2. Stuxnet development probably began in 2007.
3. One instance of stuxnet executable code has a date of January 2009. Microsoft estimates that this may have been when it was first deployed, though other experts from Symantec estimate that the first deployment was in June 2009.
4. In May 2009, Iran has 4756 operating centrifuges enriching uranium at their Natanz nuclear facility. In August, the number of operating centrifuges drops to 4592, then drops further to 3936 in November. These drops take place despite Iran installing an increased number of centrifuges during this time period. Clearly, there was some systemic problem with the centrifuges.
5. In July 2009, wikileaks announces that there has been a serious nuclear incident at Natanz.
6. On June 16, 2010, stuxnet is detected by VirusBlokAda, a virus detection company. On the same day, two web sites in Malaysia and Denmark, www.mypremierfootball.com and www.todaysfutbol.com, shut down. The web sites were acting as mother ships to monitor the progress of stuxnet and to provide periodic updates to it.
7. On July 16 and July 22, 2010, Verisign Corporation revokes two public encryption keys that were stolen and used by stuxnet.
8. On August 22, 2010, well behind schedule, the Bushehr nuclear reactor is commissioned, though it does not go online.
9. On September 26, 2010, Iran's State News Agency announces that its Bushehr nuclear reactor had been infected by stuxnet, though they deny any damage was done. The Bushehr reactor is not yet online as of the date of this writing (December 20, 2010).
10. On November 16, 2010, Iran shut down all its centrifuges at the Natanz nuclear facility, according to the International Atomic Energy Agency. They were restarted several days later.
11. On November 30, 2010, Iranian President Mahmoud Ahmadenejad says that stuxnet had been detected and controlled in Iran.
12. On December 9, 2010, Eric Byres of Tofino Industrial Security says that his site is getting a tremendous number of inquiries from Iran, and indicates his belief that stuxnet is still not under control in Iran.
13. On December 14, 2010, Microsoft releases a fix for the last of the four zero-day security vulnerabilities exploited by stuxnet.
14. On June 24, 2012, stuxnet is designed to automatically shut itself down.

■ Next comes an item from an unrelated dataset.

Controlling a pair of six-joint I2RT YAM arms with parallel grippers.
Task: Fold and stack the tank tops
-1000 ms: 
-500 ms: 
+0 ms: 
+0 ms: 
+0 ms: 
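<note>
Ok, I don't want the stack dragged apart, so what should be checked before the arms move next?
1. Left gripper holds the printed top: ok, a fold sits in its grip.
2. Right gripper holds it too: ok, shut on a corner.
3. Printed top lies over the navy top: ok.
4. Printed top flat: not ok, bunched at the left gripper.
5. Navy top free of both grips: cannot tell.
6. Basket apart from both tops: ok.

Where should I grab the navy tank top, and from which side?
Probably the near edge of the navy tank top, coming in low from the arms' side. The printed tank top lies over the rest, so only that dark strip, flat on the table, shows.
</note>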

Part 1 - Overview of the Stuxnet Software:
A full understanding of the stuxnet software itself was not possible until November 2010, because stuxnet, as detected, consisted of a large (600 kb) portion of binary executable code. It is painstaking to reverse engineer executable code into source code - a process roughly akin to putting toothpaste back into a tube. For purposes of this discussion, I have chosen to distinguish between the carrier portion of stuxnet and the payload, or weapon, of stuxnet. Both are unprecedented in their scope and complexity.

The carrier portion of stuxnet exploits security vulnerabilities in the Microsoft Windows operating system to spread on Windows computers. In a typical scenario, stuxnet would reside on an infected USB device like a flash drive. When the flash drive is plugged into a computer with the Windows operating system, Stuxnet uses a previously unknown vulnerability to load itself onto the computer without the user's knowledge. It then uses two additional previously unknown vulnerabilities to give itself administrative privileges, allowing it to do anything on the computer that it wants. It installs a windows "rootkit" to hide itself from the user - if you looked for a stuxnet file you wouldn't see it. It then uses a fourth previously unknown vulnerability to copy itself to all other computers connected to the same network printer, if the computer is part of a network.

Before we go further, we should point out that the use of four previously unknown vulnerabilities is unprecedented. Unknown vulnerabilities, also called "zero day" vulnerabilities, are like nuggets of gold to a hacker, since each one can be used for a different virus. No previous computer virus uses four.

Back to stuxnet - if the computer is connected to the internet, stuxnet signals two mother ship web sites in Malaysia and Denmark and reports the computer name, the Windows version, the network group name (if the computer is part of a network), the IP addresses of all computers on the network, and whether industrial control systems software is installed or not. The mother ships can send updates to stuxnet, thereby allowing updated versions to replace older versions. Stuxnet also uses a peer to peer update capability. If two versions of stuxnet meet, they compare and copy such that the most recent version is stored in both places. Four different versions of stuxnet have been found.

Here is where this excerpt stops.